The Triple Crown of Motorsport is an unofficial achievement for motor racing drivers that is generally regarded as winning motorsport's three most prestigious races. (Note: An alternative definition of the Triple Crown is victory in the 24 Hours of Le Mans, the Formula One World Drivers' Championship and the Indianapolis 500. Graham Hill is the only driver to have completed the Triple Crown under either definition.) These annual events are the 24 Hours of Le Mans endurance race at the Circuit de la Sarthe, the Indianapolis 500 for American open-wheel racing cars at the Indianapolis Motor Speedway, and the Monaco Grand Prix for Formula One cars at the Circuit de Monaco. The Indianapolis 500 was introduced in 1911, followed by the 24 Hours of Le Mans in 1923 and the Monaco Grand Prix in 1929. All of the races are held between the months of May and June. As the Indianapolis 500 and the Monaco Grand Prix are both traditionally held on the last weekend of May, it is impossible for modern drivers to enter all three Triple Crown events in the same year. No trophy is awarded to the driver who completes the Triple Crown.
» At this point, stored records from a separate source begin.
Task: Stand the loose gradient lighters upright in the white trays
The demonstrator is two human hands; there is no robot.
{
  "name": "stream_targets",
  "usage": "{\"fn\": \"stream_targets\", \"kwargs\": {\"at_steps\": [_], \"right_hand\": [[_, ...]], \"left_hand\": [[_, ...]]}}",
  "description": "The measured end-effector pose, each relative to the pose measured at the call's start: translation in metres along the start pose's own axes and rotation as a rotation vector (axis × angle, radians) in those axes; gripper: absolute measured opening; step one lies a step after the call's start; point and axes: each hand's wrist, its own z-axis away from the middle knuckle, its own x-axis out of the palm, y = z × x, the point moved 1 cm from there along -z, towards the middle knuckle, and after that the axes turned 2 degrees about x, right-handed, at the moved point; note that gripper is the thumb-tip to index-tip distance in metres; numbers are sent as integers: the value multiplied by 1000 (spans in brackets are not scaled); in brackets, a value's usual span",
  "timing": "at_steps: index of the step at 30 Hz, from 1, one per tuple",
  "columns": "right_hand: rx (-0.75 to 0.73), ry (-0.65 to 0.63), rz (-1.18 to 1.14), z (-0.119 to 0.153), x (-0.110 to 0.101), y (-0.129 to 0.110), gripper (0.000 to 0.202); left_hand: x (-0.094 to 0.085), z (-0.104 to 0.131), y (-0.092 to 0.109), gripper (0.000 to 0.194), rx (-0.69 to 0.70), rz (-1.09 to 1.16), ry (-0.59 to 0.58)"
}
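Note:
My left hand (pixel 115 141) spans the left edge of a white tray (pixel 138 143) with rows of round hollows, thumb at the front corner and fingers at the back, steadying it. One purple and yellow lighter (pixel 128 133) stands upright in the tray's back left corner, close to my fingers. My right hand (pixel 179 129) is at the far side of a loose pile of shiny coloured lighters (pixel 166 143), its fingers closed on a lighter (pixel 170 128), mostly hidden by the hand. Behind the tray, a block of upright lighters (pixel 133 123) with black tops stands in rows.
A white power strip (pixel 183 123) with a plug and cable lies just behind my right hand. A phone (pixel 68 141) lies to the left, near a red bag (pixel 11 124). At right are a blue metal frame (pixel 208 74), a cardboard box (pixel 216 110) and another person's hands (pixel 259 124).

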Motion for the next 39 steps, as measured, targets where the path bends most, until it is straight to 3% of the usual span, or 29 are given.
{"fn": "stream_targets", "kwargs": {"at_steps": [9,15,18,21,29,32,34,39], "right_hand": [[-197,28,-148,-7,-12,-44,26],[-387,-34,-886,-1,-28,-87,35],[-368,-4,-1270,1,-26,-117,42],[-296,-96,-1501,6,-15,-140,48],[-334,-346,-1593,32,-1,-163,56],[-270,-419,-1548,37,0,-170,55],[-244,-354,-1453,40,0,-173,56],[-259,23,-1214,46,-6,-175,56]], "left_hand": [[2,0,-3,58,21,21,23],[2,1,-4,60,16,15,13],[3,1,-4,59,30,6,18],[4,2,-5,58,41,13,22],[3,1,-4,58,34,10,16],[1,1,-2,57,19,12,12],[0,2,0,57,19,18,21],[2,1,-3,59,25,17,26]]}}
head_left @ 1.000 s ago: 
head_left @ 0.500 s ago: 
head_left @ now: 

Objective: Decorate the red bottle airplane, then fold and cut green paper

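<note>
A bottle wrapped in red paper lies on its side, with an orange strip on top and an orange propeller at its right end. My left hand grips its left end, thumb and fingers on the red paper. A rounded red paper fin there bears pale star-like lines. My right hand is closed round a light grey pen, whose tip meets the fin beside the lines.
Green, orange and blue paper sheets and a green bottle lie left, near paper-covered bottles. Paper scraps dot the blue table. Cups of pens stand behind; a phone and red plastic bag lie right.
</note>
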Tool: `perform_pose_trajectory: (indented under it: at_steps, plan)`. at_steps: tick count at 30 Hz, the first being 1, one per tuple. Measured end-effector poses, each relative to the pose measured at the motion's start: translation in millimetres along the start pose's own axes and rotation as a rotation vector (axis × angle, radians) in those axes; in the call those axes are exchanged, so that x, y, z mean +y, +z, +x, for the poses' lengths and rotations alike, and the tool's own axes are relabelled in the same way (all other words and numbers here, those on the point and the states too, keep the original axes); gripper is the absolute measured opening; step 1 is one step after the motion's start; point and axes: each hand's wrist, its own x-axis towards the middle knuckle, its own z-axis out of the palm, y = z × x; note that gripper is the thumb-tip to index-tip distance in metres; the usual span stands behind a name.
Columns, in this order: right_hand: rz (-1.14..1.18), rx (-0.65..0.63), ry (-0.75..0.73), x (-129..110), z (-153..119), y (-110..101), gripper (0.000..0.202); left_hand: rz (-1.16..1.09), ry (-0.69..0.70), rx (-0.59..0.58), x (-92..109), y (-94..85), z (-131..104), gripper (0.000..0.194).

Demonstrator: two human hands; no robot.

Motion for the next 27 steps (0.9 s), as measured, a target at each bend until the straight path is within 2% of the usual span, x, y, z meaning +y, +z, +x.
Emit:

As of 2026, 269 drivers from 25 different countries have won a Triple Crown race and only Graham Hill has completed the Triple Crown. Tom Kristensen has won the most Triple Crown races with nine victories, all at the 24 Hours of Le Mans, which is a record for the most victories at the event; Hill claimed two fewer in total, including five victories at Monaco. Ayrton Senna won six Triple Crown events, all at the Monaco Grand Prix, placing him alongside Jacky Ickx in joint-third overall and breaking Hill's record for the most race wins at Monaco. With four victories each, Hélio Castroneves, A. J. Foyt, Rick Mears and Al Unser hold the joint record for the most Indianapolis 500 wins.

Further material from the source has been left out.